**Your objective:**
When you copy from the entries that follow, take only the lines from the one with "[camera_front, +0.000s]" down to the one with "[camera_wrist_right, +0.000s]", keeping both ends and dropping every picture.

**Listed records:**
_ _ _ _ _

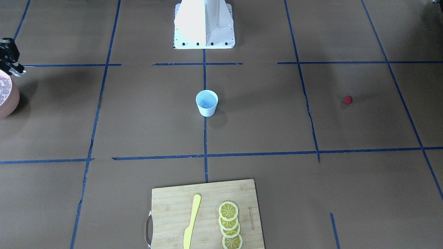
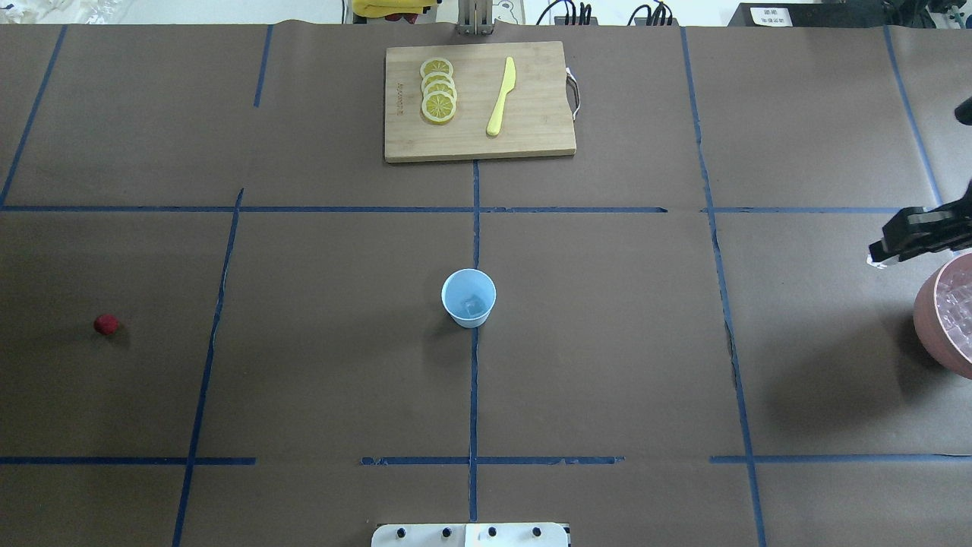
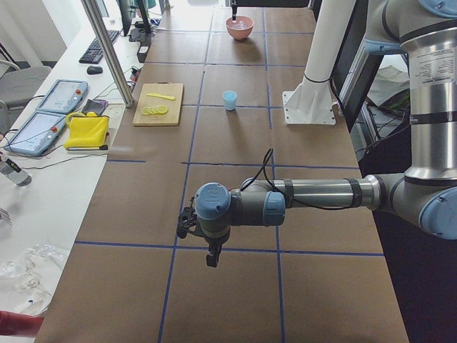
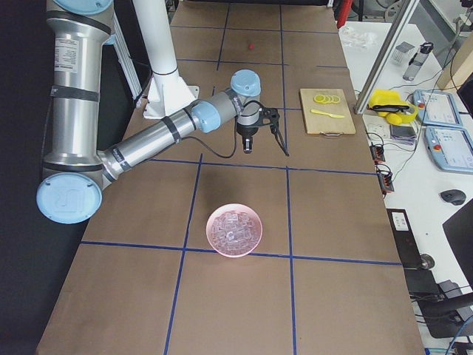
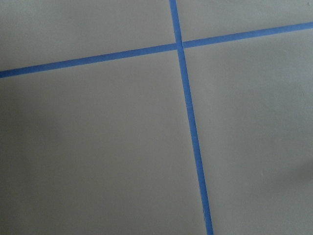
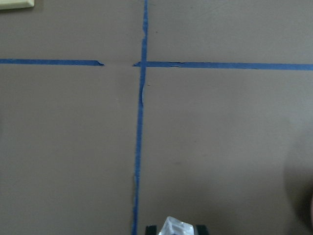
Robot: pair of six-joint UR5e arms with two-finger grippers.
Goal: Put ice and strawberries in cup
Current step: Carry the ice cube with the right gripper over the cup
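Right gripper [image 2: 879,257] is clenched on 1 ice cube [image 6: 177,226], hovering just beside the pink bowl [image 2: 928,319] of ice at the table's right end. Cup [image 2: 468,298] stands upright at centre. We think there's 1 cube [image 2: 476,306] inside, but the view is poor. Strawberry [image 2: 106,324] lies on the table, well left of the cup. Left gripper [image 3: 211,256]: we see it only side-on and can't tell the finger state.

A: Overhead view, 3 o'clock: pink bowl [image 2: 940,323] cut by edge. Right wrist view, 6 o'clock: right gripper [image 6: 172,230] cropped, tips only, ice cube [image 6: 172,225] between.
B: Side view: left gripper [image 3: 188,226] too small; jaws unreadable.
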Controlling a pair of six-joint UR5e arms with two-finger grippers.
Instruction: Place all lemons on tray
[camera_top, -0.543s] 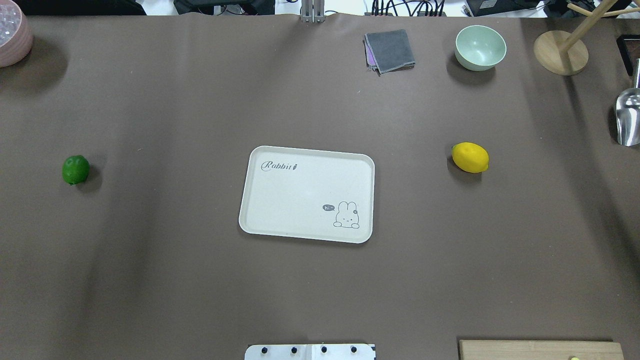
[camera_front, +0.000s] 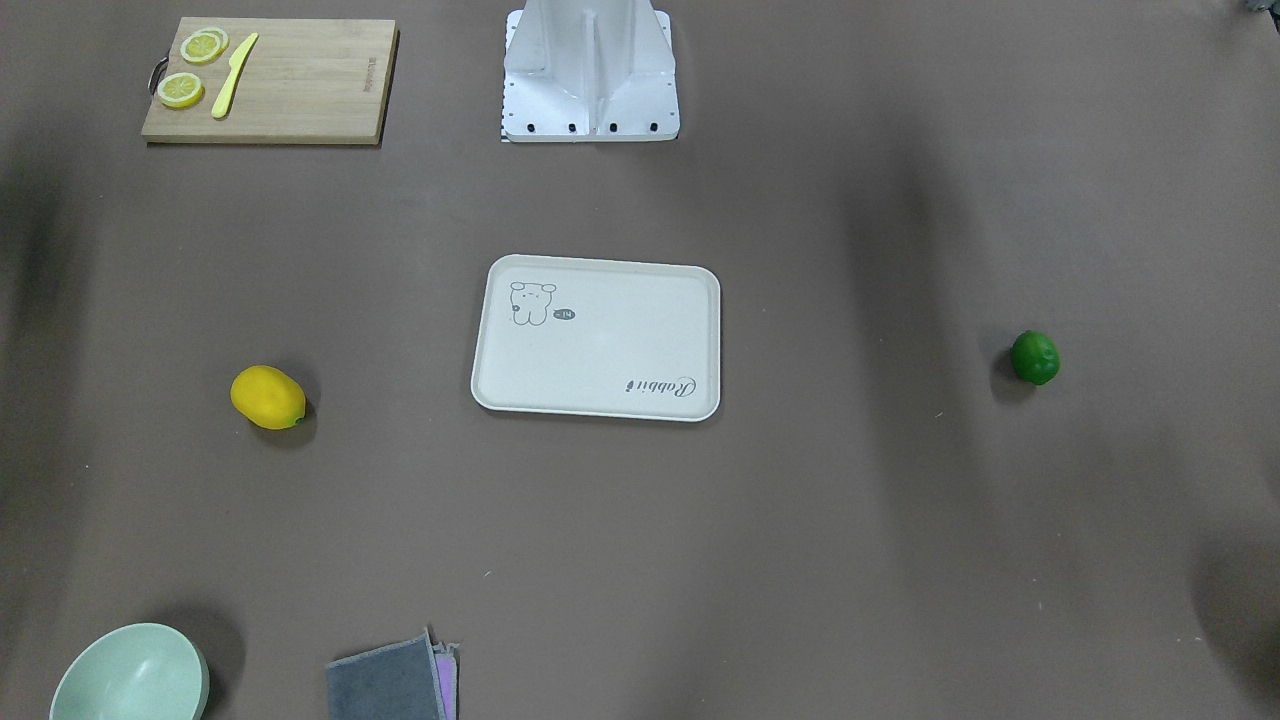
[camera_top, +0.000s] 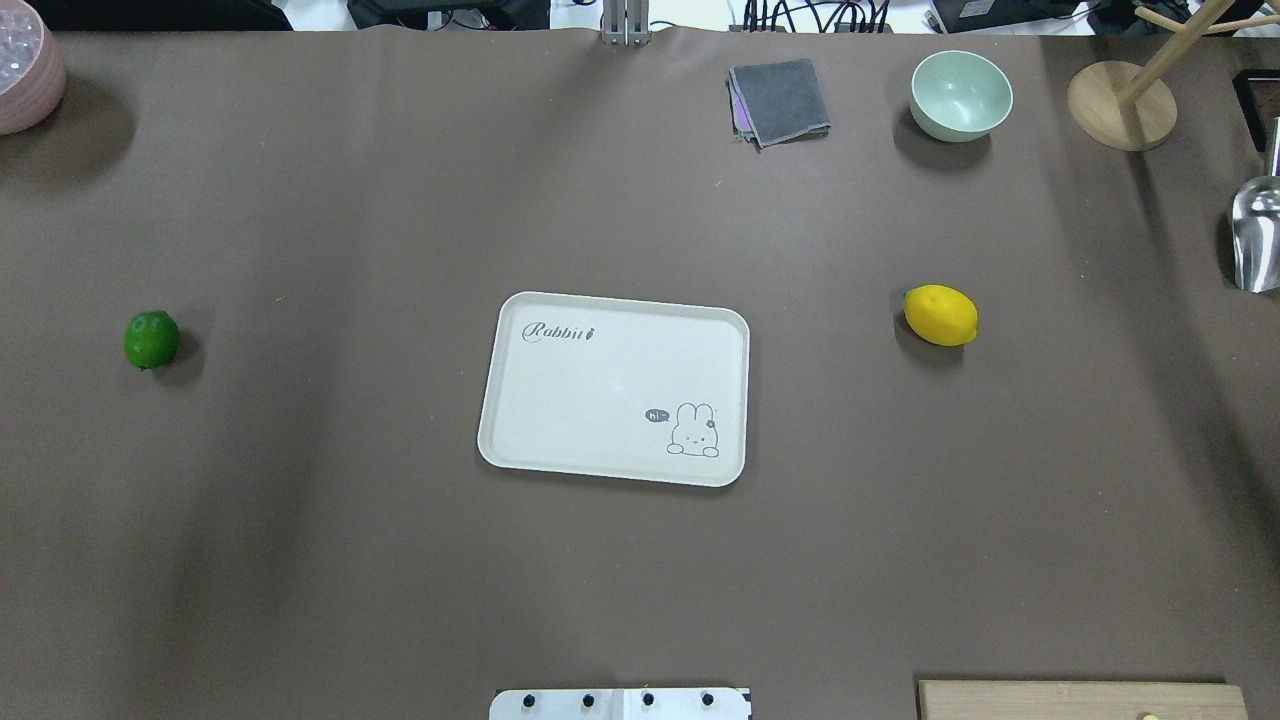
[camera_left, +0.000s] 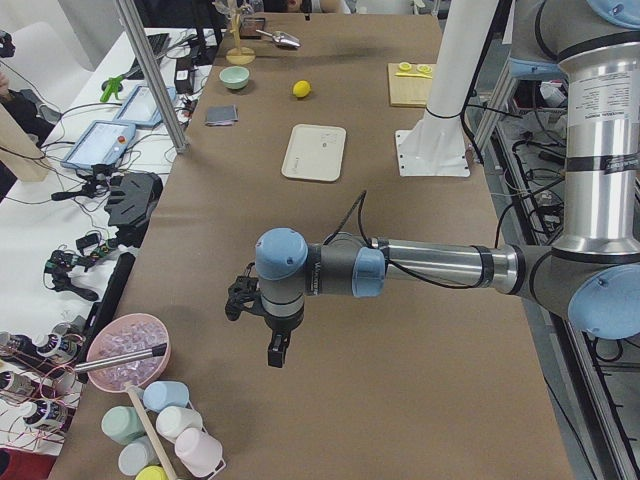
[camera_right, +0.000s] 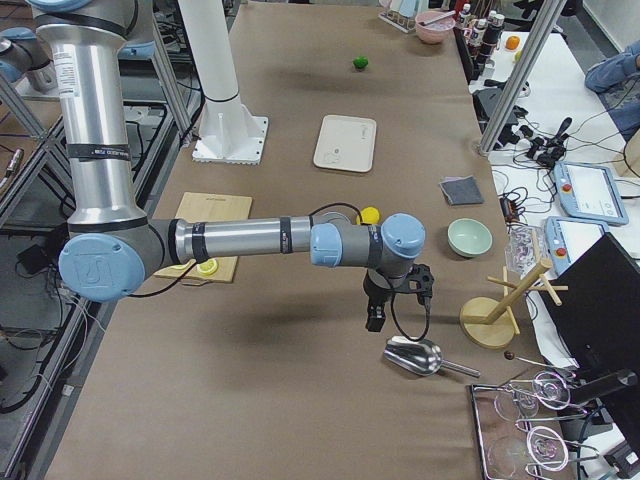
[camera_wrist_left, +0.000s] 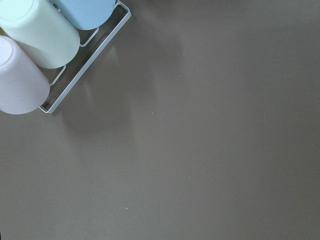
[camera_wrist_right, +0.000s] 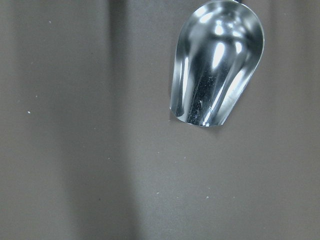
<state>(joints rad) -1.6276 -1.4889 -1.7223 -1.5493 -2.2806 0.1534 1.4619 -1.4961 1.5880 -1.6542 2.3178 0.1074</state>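
Note:
The bright yellow lemon (camera_top: 940, 315) lies on the brown table to the right of the tray (camera_top: 610, 390). The green lemon (camera_top: 152, 339) lies far to its left. The cream tray with the rabbit print holds nothing. In the front view the yellow lemon (camera_front: 268, 397) is on the left and the green lemon (camera_front: 1034, 357) on the right. My left gripper (camera_left: 275, 350) hangs above the table's left end, far from both lemons. My right gripper (camera_right: 375, 320) hangs at the right end above a metal scoop. I cannot tell whether either is open or shut.
A cutting board (camera_front: 270, 80) with lemon slices and a yellow knife sits near the robot base (camera_front: 590, 70). A green bowl (camera_top: 960, 95), a grey cloth (camera_top: 780, 100), a wooden stand (camera_top: 1120, 105) and the scoop (camera_wrist_right: 217, 62) are at the far right. Cups in a rack (camera_wrist_left: 35, 50) stand at the left end.

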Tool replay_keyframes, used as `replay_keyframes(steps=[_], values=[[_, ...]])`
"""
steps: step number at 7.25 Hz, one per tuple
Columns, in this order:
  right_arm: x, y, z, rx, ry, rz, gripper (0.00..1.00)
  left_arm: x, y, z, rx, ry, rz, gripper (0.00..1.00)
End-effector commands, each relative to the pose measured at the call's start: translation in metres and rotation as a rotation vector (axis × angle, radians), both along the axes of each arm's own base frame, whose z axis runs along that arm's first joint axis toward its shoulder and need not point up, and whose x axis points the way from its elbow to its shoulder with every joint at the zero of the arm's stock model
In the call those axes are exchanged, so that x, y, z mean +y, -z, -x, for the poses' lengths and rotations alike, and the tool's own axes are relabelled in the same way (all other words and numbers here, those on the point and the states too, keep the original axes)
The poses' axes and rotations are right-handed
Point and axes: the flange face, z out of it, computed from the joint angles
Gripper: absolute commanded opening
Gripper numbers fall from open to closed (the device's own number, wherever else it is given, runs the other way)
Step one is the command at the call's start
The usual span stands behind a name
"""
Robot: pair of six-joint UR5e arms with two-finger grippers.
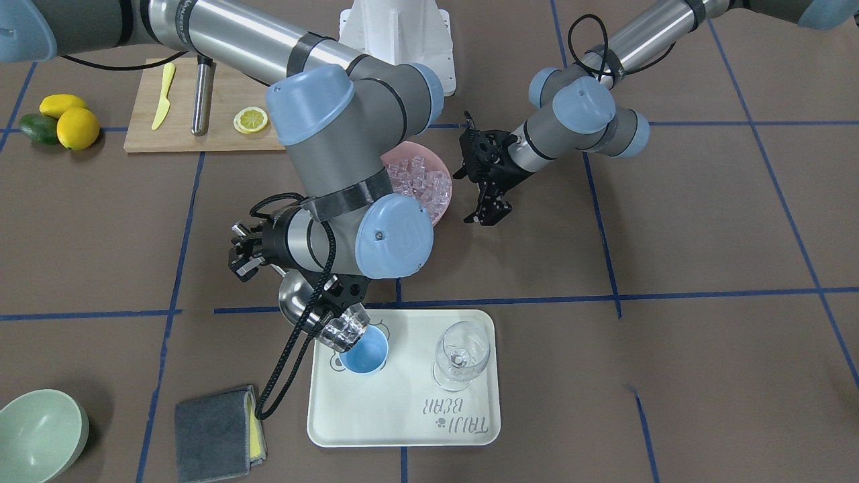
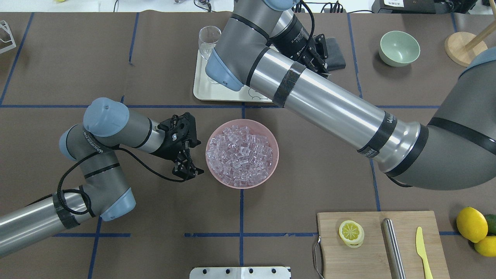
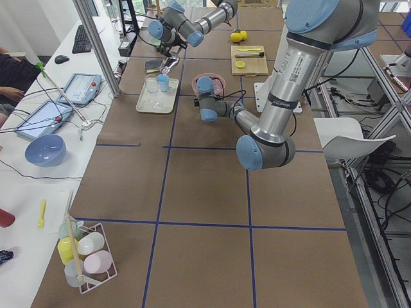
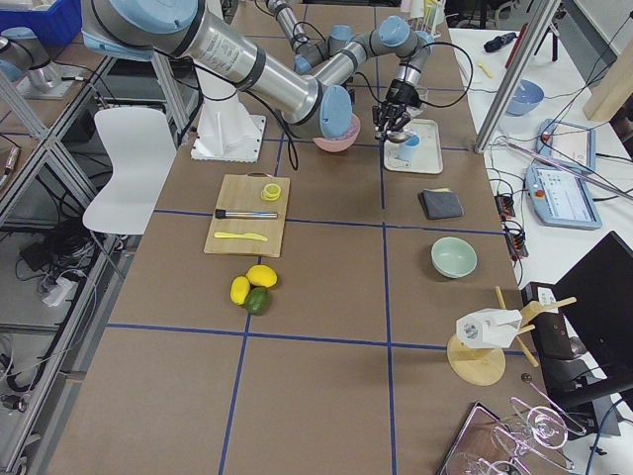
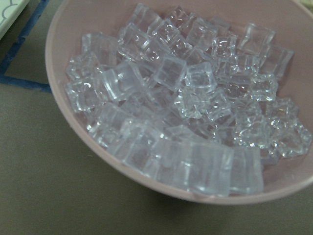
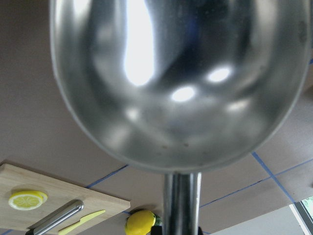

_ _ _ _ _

**Exercise result:**
[camera_front, +0.000s] 
[camera_top, +0.000s] 
[camera_left, +0.000s] 
[camera_right, +0.000s] 
[camera_wrist_left, +0.000s] 
[camera_wrist_right, +0.000s] 

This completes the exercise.